» HOW TO COMPLETE THIS TASK:
Print the listing once more, exactly as written.

__________________________________________________

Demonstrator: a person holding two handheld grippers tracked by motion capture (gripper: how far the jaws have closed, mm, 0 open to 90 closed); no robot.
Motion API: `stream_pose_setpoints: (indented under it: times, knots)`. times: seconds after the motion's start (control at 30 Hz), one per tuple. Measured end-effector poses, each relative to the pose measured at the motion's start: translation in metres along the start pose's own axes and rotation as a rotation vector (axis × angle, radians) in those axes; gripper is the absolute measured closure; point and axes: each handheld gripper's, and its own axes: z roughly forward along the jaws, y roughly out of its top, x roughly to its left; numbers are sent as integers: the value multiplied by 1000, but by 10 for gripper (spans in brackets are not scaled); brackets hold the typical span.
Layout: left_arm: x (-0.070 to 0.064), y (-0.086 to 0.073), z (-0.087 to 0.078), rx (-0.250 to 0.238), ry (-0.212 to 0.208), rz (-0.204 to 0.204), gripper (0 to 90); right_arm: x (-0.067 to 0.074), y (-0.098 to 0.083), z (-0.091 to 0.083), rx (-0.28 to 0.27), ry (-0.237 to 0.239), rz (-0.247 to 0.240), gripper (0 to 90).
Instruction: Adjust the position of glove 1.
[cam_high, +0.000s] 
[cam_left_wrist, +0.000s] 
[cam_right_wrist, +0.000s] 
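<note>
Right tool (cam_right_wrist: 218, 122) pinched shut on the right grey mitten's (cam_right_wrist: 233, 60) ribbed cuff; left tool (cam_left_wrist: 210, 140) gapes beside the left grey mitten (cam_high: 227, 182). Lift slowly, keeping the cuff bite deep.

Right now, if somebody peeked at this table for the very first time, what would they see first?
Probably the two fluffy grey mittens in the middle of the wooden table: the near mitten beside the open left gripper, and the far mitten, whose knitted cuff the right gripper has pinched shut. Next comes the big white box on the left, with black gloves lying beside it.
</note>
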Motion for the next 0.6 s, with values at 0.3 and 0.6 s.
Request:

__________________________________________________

» WRITTEN RESPONSE:
Demonstrator: a person holding two handheld grippers tracked by motion capture (gripper: how far the jaws have closed, mm, 0 open to 90 closed); no robot.
Motion API: `stream_pose_setpoints: (indented under it: times, knots)`. times: seconds after the motion's start (control at 30 Hz), one per tuple. Measured end-effector poses, each relative to the pose measured at the motion's start: translation in metres along the start pose's own axes and rotation as a rotation vector (axis × angle, radians) in those axes; gripper is the absolute measured closure; point and axes: each handheld gripper's, and its own axes: z roughly forward along the jaws, y roughly out of its top, x roughly to its left; numbers are sent as integers: the value multiplied by 1000, but by 10 for gripper (spans in brackets are not scaled); brackets hold the typical span.
Layout: left_arm: x (-0.070 to 0.064), y (-0.086 to 0.073), z (-0.087 to 0.078), rx (-0.250 to 0.238), ry (-0.212 to 0.208), rz (-0.204 to 0.204), gripper (0 to 90); right_arm: x (-0.067 to 0.074), y (-0.098 to 0.083), z (-0.091 to 0.083), rx (-0.28 to 0.27), ry (-0.237 to 0.239), rz (-0.247 to 0.240), gripper (0 to 90).
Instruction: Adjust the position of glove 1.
[cam_high, +0.000s] 
[cam_left_wrist, +0.000s] 
[cam_right_wrist, +0.000s] 
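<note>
Right tool (cam_right_wrist: 218, 122) pinched shut on the right grey mitten's (cam_right_wrist: 233, 60) ribbed cuff; left tool (cam_left_wrist: 210, 140) gapes beside the left grey mitten (cam_high: 227, 182). Lift slowly, keeping the cuff bite deep.

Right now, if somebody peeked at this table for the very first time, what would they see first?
Probably the two fluffy grey mittens in the middle of the wooden table: the near mitten beside the open left gripper, and the far mitten, whose knitted cuff the right gripper has pinched shut. Next comes the big white box on the left, with black gloves lying beside it.
</note>
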Motion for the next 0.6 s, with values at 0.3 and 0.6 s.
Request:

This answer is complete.